### Given data ###

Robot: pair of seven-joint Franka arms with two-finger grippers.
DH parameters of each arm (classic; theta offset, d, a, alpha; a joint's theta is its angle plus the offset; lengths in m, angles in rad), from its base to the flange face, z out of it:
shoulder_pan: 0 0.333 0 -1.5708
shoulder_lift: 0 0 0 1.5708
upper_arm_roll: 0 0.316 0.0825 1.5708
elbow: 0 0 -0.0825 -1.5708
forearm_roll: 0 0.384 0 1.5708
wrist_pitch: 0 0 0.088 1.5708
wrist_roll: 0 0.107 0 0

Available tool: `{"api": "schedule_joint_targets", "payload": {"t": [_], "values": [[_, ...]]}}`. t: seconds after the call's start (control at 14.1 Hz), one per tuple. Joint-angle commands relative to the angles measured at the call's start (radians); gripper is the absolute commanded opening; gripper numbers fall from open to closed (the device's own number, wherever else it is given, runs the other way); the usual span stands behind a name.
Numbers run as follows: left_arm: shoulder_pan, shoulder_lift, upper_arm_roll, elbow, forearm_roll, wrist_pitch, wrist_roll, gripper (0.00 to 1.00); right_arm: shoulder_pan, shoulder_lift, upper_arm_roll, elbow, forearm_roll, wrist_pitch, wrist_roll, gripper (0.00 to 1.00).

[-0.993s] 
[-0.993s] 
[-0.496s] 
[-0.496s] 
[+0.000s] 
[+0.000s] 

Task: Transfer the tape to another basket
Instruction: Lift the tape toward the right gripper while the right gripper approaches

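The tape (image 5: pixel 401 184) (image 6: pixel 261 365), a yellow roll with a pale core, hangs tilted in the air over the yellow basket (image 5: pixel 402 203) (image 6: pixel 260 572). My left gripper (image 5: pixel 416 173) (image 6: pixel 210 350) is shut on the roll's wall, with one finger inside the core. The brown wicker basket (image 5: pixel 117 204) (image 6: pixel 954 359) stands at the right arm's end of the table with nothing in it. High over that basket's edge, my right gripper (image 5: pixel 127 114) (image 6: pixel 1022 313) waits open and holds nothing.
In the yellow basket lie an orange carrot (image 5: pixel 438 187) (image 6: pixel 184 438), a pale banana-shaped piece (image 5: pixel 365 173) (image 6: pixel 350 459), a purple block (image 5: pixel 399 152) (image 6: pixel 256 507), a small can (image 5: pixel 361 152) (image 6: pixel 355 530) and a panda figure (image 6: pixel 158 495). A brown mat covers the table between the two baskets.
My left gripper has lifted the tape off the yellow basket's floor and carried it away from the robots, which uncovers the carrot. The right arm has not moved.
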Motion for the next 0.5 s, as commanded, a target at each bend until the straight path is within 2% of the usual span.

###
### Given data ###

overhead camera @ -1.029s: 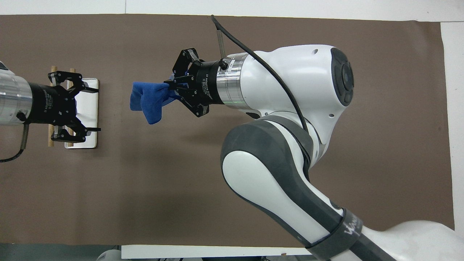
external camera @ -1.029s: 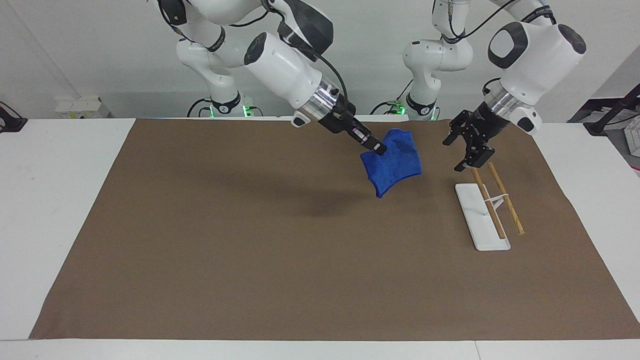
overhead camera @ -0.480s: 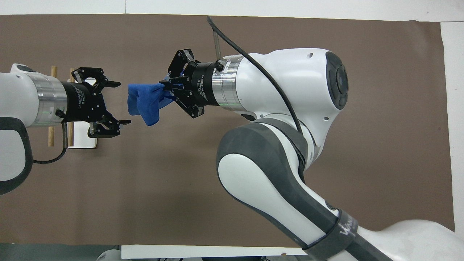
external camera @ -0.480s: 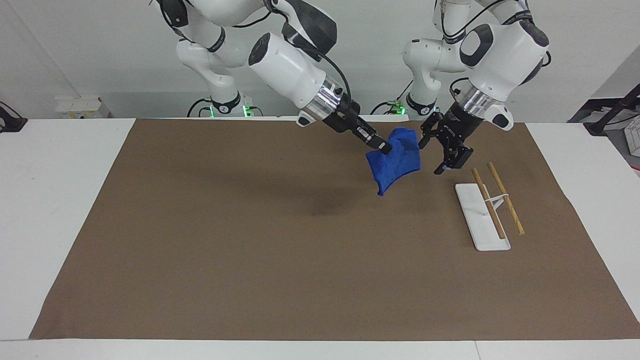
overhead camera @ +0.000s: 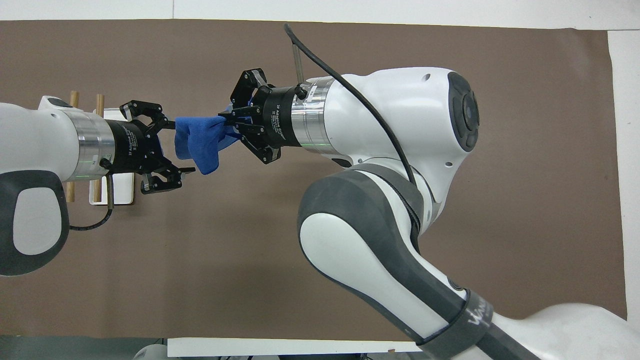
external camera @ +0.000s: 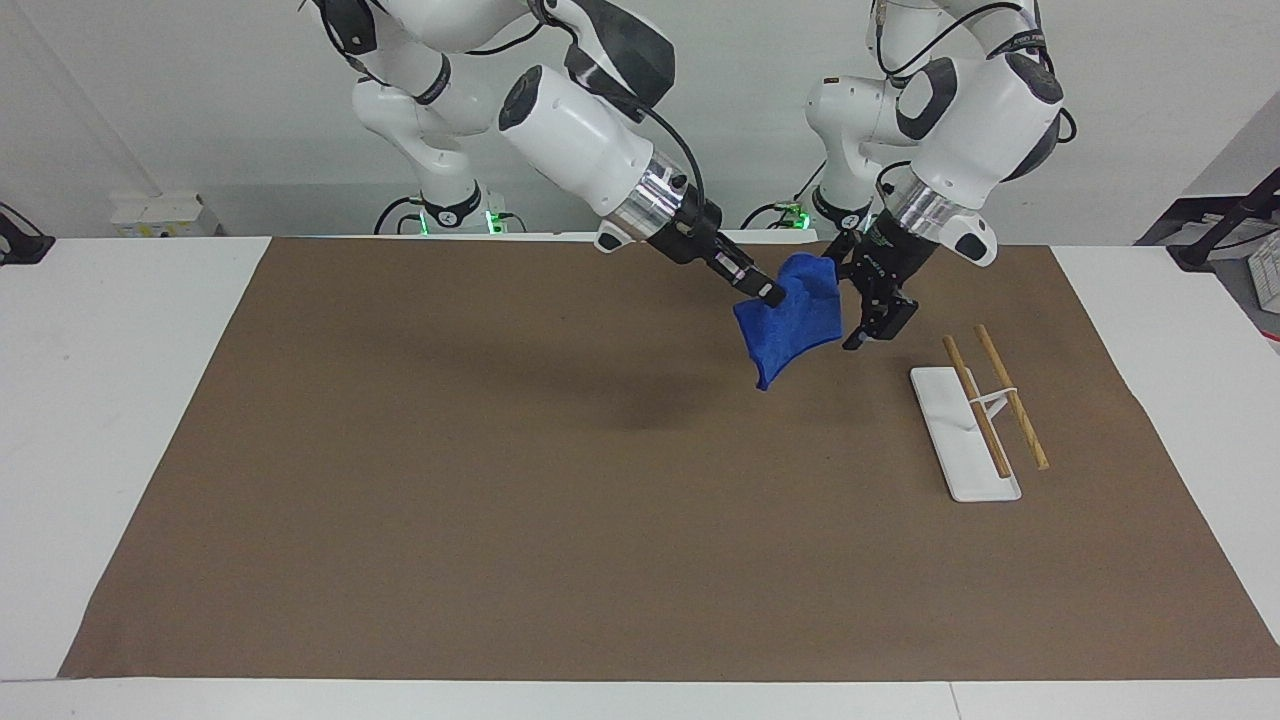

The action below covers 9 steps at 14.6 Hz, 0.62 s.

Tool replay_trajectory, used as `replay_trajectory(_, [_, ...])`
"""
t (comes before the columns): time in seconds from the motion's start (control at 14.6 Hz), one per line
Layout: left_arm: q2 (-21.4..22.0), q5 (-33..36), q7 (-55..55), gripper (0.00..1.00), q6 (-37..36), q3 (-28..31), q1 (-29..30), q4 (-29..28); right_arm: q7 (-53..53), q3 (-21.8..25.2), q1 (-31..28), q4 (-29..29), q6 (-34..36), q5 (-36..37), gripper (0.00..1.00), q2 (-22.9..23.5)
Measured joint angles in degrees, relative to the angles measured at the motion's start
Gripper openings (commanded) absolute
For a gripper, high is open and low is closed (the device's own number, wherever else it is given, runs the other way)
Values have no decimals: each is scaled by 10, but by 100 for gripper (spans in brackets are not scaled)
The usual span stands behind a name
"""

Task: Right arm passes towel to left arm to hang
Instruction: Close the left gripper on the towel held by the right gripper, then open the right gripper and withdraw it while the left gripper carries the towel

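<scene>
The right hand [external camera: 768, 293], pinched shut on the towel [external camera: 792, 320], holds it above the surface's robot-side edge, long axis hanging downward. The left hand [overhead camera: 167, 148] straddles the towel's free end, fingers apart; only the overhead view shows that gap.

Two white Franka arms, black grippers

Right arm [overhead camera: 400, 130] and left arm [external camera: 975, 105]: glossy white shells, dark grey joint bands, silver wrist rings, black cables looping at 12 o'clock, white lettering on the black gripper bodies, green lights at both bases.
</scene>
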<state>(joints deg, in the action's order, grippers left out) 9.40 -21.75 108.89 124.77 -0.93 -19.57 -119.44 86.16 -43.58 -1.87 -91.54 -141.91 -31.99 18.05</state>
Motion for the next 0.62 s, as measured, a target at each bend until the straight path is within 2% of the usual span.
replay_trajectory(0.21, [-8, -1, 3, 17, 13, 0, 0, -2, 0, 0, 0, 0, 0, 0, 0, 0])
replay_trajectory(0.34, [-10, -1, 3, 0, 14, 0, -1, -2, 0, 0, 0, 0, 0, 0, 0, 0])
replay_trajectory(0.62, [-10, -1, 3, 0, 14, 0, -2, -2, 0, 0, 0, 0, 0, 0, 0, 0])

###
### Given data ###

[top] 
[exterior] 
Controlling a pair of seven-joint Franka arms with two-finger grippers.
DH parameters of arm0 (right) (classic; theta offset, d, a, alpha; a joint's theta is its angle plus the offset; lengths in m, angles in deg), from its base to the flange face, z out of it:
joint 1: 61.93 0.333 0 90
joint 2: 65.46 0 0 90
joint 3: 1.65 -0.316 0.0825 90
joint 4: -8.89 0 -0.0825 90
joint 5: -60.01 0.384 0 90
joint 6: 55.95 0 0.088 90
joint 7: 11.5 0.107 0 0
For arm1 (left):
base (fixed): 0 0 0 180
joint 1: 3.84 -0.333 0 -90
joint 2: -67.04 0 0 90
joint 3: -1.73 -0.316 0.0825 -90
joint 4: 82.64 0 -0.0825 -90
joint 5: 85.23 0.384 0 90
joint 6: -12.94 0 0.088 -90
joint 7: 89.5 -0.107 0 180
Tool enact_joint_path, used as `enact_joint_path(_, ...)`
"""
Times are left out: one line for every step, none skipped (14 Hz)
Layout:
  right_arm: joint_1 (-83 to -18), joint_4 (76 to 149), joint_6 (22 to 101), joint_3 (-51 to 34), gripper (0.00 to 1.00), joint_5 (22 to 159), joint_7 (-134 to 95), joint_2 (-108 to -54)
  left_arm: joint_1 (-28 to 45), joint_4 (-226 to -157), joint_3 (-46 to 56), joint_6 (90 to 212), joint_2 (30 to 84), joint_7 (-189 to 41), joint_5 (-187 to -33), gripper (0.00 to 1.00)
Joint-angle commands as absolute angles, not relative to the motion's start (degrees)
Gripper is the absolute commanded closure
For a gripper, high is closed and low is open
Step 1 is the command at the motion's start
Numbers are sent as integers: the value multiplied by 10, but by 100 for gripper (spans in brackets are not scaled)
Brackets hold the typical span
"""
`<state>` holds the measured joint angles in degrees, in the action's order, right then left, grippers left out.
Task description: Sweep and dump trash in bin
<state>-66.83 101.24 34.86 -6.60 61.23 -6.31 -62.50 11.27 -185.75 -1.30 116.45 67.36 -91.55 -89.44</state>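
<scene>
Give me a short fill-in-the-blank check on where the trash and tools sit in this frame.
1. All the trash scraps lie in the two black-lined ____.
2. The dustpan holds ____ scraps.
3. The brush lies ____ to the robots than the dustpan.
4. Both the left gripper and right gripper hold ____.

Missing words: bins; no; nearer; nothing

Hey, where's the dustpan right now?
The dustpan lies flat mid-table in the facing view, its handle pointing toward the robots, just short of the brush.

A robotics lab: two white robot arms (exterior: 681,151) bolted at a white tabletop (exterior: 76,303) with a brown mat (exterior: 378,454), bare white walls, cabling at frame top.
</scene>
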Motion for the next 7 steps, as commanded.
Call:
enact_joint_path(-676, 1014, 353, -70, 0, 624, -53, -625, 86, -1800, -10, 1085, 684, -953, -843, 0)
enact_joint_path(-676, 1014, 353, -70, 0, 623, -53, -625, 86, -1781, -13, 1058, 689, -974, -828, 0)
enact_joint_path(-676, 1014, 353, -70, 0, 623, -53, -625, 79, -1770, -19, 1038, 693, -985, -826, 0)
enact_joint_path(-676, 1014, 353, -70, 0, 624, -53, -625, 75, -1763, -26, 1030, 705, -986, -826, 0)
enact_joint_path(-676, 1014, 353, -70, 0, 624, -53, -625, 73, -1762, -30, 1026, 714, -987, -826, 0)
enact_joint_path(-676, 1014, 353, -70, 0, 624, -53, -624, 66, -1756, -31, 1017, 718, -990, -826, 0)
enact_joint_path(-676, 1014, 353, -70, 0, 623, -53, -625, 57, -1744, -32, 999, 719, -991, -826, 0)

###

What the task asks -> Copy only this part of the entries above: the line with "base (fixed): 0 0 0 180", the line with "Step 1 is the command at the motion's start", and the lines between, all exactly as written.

Written answer ->
base (fixed): 0 0 0 180
joint 1: 3.84 -0.333 0 -90
joint 2: -67.04 0 0 90
joint 3: -1.73 -0.316 0.0825 -90
joint 4: 82.64 0 -0.0825 -90
joint 5: 85.23 0.384 0 90
joint 6: -12.94 0 0.088 -90
joint 7: 89.5 -0.107 0 180
Tool enact_joint_path, used as `enact_joint_path(_, ...)`
"""
Times are left out: one line for every step, none skipped (14 Hz)
Layout:
  right_arm: joint_1 (-83 to -18), joint_4 (76 to 149), joint_6 (22 to 101), joint_3 (-51 to 34), gripper (0.00 to 1.00), joint_5 (22 to 159), joint_7 (-134 to 95), joint_2 (-108 to -54)
  left_arm: joint_1 (-28 to 45), joint_4 (-226 to -157), joint_3 (-46 to 56), joint_6 (90 to 212), joint_2 (30 to 84), joint_7 (-189 to 41), joint_5 (-187 to -33), gripper (0.00 to 1.00)
Joint-angle commands as absolute angles, not relative to the motion's start (degrees)
Gripper is the absolute commanded closure
For a gripper, high is closed and low is open
Step 1 is the command at the motion's start

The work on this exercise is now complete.